Aisha C. Moodie-Mills is the Advisor for LGBT Policy & Racial Justice at the Center for American Progress, where her work with the FIRE Initiative explores the intersections of race, sexual orientation, economics, and public policy. She has been recognized as one of the top “Forty Under 40” national LGBT leaders by The Advocate magazine, and as one of The Root 100 emerging and established leaders in the African-American community.

Aisha has also been a key strategist and spokesperson on behalf of same-sex marriage in the District of Columbia, where she served as the president of D.C.’s marriage equality campaign as the District became the fifth jurisdiction/state in the country to extend marriage rights to lesbian and gay couples. She and her wife Danielle were among the first same-sex couples to receive a marriage license in D.C., and their wedding was the first lesbian wedding to be featured by Essence magazine online.

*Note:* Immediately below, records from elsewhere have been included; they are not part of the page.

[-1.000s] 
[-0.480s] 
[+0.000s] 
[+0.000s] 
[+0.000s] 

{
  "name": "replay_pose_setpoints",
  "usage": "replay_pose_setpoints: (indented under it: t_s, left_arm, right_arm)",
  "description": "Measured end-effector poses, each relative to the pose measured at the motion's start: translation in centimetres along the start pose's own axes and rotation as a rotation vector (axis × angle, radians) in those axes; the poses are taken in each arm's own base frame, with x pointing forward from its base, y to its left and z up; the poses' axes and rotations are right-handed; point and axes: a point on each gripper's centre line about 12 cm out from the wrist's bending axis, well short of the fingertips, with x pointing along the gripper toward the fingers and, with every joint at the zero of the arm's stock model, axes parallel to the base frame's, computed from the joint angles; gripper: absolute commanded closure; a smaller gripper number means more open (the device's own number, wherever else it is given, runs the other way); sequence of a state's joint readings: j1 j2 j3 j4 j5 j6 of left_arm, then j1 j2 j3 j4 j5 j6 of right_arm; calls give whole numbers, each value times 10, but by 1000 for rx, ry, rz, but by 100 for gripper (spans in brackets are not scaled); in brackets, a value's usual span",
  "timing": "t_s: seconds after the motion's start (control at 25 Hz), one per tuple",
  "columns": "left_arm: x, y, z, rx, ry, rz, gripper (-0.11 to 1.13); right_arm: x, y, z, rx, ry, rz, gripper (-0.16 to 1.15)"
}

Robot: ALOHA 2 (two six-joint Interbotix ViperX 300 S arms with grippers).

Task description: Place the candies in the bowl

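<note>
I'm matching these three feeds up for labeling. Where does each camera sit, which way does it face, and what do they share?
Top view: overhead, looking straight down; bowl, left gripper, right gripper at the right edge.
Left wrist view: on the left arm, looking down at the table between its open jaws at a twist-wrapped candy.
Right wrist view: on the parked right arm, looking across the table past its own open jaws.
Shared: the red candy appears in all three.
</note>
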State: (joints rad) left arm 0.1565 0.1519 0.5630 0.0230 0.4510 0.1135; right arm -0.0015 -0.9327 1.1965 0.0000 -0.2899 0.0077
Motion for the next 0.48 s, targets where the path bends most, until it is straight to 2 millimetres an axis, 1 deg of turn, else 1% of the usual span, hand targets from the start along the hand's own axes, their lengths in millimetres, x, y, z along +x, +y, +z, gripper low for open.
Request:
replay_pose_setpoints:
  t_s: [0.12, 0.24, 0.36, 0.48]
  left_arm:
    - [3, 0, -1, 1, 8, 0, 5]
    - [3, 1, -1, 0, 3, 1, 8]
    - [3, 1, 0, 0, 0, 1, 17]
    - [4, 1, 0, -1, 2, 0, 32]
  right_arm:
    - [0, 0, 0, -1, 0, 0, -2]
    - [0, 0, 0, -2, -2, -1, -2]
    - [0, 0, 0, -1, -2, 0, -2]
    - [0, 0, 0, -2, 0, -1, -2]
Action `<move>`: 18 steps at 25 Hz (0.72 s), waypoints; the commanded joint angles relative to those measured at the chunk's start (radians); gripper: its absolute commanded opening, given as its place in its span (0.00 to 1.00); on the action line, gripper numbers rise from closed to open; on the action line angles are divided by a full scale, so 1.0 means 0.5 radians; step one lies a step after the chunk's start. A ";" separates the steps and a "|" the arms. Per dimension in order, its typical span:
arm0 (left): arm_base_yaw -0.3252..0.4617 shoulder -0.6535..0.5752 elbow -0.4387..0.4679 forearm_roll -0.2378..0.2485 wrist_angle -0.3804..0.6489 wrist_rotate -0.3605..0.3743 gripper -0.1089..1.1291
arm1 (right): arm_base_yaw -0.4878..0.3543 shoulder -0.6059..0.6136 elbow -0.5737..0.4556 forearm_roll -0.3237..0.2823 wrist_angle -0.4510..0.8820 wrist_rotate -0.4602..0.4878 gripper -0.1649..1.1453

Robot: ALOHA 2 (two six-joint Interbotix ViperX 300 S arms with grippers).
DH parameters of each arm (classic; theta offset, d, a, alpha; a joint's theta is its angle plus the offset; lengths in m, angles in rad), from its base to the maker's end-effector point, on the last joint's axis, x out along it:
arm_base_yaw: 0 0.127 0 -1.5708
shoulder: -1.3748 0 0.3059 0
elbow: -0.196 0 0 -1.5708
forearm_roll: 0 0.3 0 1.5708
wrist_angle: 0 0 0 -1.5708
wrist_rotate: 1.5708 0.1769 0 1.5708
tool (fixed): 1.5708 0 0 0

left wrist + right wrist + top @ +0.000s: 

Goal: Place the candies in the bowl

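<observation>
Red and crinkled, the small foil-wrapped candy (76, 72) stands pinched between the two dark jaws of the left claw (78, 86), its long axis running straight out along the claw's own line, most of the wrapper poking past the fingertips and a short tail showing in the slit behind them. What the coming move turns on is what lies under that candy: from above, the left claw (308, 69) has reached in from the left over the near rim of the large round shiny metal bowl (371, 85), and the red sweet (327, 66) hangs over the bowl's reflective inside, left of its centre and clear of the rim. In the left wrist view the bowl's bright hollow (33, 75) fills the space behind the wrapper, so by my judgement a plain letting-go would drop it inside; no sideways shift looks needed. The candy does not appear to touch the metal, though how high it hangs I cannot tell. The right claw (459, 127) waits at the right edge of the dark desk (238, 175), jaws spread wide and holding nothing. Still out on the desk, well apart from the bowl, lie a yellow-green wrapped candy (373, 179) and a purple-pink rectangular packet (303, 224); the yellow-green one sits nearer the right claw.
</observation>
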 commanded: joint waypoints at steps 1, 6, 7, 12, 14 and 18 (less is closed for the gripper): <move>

Throughout her career, Aisha has served as a political advisor, private-sector liaison, and fundraiser to more than 50 members of Congress including six senators and the Congressional Black Caucus. Prior to her work at CAP, she was the president of Synergy Strategy Group, a boutique fundraising and political consulting firm where she has raised millions of dollars for progressive candidates and advocacy organizations while helping them to amplify their voice in the public policy arena and expand their political reach.

Before Synergy, she served as the executive director of the Congressional Black Caucus’s Political Action Committee, regional finance director at the Democratic Senatorial Campaign Committee, and as an independent consultant to a host of progressive advocacy organizations and political campaigns. She cut her teeth in electoral politics as a member of the Human Rights Campaign’s campaign corps.

Aisha began her career in education policy and nonprofit management at the Center for Education Reform. She holds two degrees from the University of Maryland, College Park: a master of business administration from the R.H. Smith School of Business and a bachelor’s degree in psychology. She is a member of Net Impact, a global network of leaders who are changing the world through business, and the National Black MBA Association. A native of Willingboro, N.J., she and Danielle reside in Washington, D.C.